Despite the crucial importance of a long term view in sports betting there are definitely situations in which a short term view is what is needed. The ability to know when one type of view is appropriate is an important factor for long term handicapping success. Here are four situations when a short term view is warranted:
Right after a trade – We generally look at teams with a long term view because they have the same core of players, the same coaching, and the same general circumstances governing their play. When a major trade is made, though, those fundamentals are significantly disrupted. Trades obviously mean that some players are gone and others are arriving. That means we have a different group of players, and obviously we can’t expect the new group to perform in the same way as we expected the old group to. Essentially we are dealing with a totally different team from a betting perspective. We can’t look at the team from a long term view because there is nothing long term to view. Until as sports handicappers we know how the trade will impact the team we are forced to look at it form a short term view.
After a coaching change – When a new coach joins a team his first goal is to change the most immediate problems that are standing in the way of progress. That can mean small tweaks or major changes.

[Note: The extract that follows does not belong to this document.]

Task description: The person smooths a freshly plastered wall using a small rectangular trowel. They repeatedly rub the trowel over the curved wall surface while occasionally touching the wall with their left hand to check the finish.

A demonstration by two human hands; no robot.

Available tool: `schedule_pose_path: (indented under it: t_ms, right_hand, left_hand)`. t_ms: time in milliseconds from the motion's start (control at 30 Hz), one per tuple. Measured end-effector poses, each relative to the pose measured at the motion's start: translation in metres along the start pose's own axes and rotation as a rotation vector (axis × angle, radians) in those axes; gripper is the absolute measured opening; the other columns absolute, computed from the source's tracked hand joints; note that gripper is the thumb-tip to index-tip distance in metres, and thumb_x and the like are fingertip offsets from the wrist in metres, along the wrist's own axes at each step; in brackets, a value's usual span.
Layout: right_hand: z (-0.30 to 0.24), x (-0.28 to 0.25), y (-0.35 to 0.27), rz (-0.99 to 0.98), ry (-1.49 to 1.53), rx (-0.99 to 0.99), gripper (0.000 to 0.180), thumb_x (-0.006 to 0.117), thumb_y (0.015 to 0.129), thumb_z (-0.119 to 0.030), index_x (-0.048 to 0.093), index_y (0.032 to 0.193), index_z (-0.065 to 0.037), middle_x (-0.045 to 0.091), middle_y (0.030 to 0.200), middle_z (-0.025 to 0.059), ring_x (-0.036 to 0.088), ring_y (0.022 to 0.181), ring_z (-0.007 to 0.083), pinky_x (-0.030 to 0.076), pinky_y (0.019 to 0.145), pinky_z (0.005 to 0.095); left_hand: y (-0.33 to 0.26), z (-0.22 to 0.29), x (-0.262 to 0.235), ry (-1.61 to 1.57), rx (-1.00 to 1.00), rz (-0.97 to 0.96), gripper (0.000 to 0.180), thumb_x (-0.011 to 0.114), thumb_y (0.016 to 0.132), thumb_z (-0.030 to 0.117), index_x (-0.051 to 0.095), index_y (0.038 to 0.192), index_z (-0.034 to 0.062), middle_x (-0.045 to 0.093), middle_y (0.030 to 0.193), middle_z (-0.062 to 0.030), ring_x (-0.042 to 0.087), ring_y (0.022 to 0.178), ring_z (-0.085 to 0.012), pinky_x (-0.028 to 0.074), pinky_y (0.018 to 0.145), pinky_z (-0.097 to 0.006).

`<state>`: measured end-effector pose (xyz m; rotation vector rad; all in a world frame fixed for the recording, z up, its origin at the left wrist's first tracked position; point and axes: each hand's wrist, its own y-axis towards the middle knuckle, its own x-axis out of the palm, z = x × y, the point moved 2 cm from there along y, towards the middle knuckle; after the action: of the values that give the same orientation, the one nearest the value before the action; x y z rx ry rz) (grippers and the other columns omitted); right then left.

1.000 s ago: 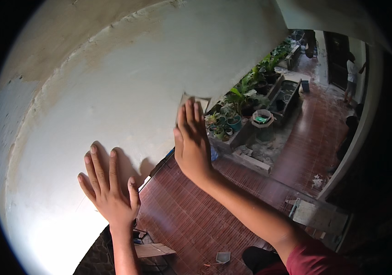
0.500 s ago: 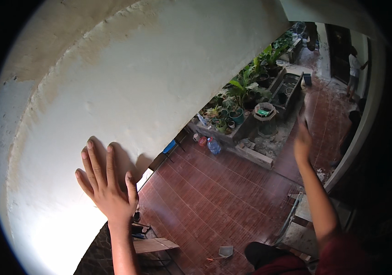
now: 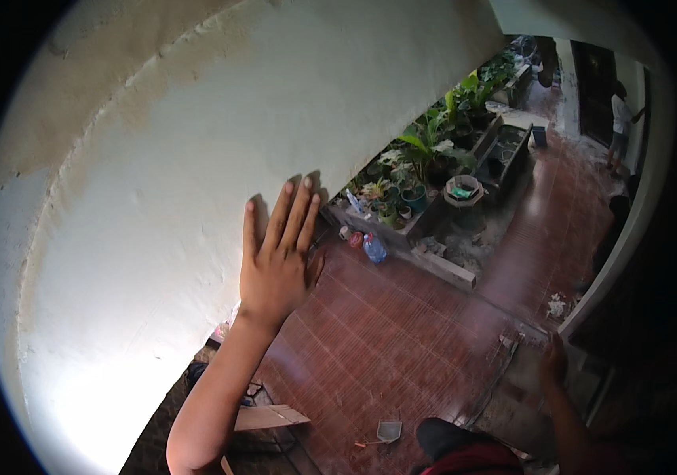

Even the smartest sports bettors can’t predict exactly what a new coach will do because they don’t have an inside view of the team and what the real problems are. Since we can’t really know what the problems are, we can’t know what the solutions will be, and what the result of those solutions will be. That means we are dealing with a lot of uncertainty, and it just doesn’t make sense for a bettor to take a long term view when things are uncertain and changing rapidly.
After a key injury – When a team loses a key player for an extended period of time then they have to get used to playing without him. That means that they will be forced to play differently, and that the opposing teams will play differently against them as a result. Some injuries will obviously have bigger results than others – a point guard hurts more than a right winger, for example. Sometimes a team carries on after an injury like nothing ever happened, while other times they can be totally derailed by the setback. Until sports handicappers know how a team is going to respond and whether they can sustain their play they are forced to take a short term view.
When a team is far above or below expectations for an extended period – Before a season starts in any sport bettors can build a sense in their mind of how they expect certain teams to perform. I’m not suggesting that you should have a precise prediction of win and loss records, but you will almost certainly have a sense of which teams are likely to be good, and which ones aren’t. Inevitably, though, some teams don’t live up to those expectations to start the season. Bad teams will play like world champions and good teams will play like they have never played the game before. Intuitively we know that we shouldn’t panic – that things are likely to return to normal in a lot of cases. Sometimes, though, things go on long enough that we have to start to suspect that what we thought we knew isn’t right anymore. A great example of this is the 2010 Dallas Cowboys. They were hosting the Super Bowl, and widely thought to be headed to playing in it as well. When they lost their first two games then it wasn’t time to panic. By the time they were 1-4, though, it had to be clear to everyone, though, that they weren’t the team people thought they were. Until bettors could get a sense of what they were really like – they had too much talent to be as bad as they were playing, but they clearly weren’t playing well enough to justify their hopes – the only thing the bettors could do is look at things on a game to game basis – the ultimate short term view.